Pulmonx Corporation Severance and Change in Control Plan
Subject to your signature on this letter agreement below, and to your satisfying the conditions to employment stated herein, upon your commencement of employment with the Company you will be eligible to participate in the Pulmonx Corporation Severance and Change in Control Plan (the “Severance and Change in Control Plan”), subject to your execution of a Participation Agreement under the Severance and Change in Control Plan.
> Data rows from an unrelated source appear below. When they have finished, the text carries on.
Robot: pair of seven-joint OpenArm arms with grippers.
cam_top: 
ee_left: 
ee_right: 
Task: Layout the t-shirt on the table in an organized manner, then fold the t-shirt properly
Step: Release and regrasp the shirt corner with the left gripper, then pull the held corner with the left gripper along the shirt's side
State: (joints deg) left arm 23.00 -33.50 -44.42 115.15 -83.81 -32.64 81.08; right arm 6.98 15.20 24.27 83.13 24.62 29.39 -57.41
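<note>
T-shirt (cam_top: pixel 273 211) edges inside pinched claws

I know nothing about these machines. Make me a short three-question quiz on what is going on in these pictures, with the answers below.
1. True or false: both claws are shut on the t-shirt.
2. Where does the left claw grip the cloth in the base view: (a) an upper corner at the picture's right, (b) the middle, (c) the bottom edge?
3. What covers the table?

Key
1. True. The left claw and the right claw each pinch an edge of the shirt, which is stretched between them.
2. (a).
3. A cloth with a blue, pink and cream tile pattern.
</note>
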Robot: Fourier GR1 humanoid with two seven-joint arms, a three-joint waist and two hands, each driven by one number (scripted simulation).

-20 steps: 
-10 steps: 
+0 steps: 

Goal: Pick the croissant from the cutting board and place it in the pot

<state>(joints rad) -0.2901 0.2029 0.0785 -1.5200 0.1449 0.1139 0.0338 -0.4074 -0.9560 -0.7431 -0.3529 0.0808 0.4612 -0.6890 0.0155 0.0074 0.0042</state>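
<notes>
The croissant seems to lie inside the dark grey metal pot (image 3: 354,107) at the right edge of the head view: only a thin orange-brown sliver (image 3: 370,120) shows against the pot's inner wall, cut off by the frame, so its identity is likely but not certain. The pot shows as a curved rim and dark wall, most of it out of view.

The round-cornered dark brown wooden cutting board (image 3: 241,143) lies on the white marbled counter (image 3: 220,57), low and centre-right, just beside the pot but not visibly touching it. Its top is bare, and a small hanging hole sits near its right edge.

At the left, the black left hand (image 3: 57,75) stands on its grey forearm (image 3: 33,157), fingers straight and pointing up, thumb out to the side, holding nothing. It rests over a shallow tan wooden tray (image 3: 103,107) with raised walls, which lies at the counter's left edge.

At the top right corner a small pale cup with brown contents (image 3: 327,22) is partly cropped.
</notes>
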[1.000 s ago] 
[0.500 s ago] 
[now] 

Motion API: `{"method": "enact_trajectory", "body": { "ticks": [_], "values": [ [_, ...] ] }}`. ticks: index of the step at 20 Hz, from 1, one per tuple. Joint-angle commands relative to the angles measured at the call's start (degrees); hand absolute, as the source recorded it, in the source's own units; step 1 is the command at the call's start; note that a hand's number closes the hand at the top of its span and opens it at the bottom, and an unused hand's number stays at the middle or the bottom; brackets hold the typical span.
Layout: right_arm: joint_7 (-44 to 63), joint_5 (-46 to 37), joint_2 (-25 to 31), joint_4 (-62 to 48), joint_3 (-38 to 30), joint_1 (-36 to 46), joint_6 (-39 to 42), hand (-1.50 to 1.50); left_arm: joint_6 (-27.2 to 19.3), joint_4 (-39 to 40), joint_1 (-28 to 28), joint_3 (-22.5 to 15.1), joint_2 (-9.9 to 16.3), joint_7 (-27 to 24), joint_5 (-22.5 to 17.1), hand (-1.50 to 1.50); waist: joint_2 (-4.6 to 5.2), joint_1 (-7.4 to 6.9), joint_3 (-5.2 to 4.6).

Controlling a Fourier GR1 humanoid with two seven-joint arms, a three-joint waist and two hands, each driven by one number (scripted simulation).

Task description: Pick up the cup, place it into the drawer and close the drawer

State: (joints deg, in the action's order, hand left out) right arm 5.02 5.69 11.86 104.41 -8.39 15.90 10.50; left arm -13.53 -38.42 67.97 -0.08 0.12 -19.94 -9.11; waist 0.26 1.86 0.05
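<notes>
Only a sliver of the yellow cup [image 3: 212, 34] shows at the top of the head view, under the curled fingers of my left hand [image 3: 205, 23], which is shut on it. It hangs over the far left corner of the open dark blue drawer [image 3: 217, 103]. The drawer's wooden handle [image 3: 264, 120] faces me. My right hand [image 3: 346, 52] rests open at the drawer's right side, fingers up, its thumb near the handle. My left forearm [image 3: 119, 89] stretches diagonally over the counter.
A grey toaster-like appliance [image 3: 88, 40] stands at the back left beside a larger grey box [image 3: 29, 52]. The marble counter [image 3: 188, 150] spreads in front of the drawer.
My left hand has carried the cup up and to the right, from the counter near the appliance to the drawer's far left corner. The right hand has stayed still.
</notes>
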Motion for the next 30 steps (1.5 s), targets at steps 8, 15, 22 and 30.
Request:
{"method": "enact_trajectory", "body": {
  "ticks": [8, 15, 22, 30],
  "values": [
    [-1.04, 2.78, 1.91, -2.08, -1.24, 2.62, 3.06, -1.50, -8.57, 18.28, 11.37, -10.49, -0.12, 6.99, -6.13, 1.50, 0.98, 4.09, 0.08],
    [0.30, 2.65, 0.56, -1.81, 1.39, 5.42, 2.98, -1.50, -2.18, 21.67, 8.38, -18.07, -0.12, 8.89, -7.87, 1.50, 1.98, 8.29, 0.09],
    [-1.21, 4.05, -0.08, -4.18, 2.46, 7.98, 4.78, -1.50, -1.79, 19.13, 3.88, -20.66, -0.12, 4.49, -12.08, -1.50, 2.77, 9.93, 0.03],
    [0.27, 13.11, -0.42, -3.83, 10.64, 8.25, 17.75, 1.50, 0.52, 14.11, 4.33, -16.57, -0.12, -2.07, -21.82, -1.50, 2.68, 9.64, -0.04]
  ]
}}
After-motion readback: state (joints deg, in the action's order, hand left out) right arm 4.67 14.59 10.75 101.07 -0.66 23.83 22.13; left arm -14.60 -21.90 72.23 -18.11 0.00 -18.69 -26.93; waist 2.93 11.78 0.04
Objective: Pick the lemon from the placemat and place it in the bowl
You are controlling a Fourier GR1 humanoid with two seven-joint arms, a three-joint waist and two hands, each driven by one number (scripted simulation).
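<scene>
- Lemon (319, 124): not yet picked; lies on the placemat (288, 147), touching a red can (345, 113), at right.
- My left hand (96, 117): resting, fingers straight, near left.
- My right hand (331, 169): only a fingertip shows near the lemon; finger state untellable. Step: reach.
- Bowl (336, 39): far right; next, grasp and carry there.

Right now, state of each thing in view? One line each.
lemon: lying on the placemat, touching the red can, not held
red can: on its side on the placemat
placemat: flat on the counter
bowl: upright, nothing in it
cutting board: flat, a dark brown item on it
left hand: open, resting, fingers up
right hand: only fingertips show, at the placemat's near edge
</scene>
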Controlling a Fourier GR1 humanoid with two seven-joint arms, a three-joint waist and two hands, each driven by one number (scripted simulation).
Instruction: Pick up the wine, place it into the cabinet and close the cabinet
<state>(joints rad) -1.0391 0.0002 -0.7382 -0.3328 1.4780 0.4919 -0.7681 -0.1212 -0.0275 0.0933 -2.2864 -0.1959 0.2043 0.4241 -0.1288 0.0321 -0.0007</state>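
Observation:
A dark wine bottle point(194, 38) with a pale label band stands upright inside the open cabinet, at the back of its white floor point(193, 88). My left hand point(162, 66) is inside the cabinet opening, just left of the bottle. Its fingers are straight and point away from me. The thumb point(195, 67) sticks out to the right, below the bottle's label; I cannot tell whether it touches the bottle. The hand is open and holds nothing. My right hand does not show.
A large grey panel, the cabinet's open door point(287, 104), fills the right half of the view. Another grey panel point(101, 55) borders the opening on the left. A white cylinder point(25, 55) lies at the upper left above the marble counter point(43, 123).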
As more specifically described and subject to the terms and conditions contained in the Severance and Change in Control Plan, in the event of a Covered Termination you will be eligible to receive (i) nine (9) months of salary continuation and nine (9) months of the Health Care Benefit Payment, or (ii) in the event of a Covered Termination that occurs during a Change in Control Period, you will be entitled to (a) a lump sum payment equal to twelve (12) months of salary, (b) twelve (12) months of Health Care Benefit Payments, (c) the Annual Target Bonus Severance Payment, and (d) accelerated vesting of your Company Equity Awards that would otherwise vest based on your continued service with the Company over time. All capitalized terms used in the paragraph shall have the meaning defined for them in the Severance and Change in Control Plan.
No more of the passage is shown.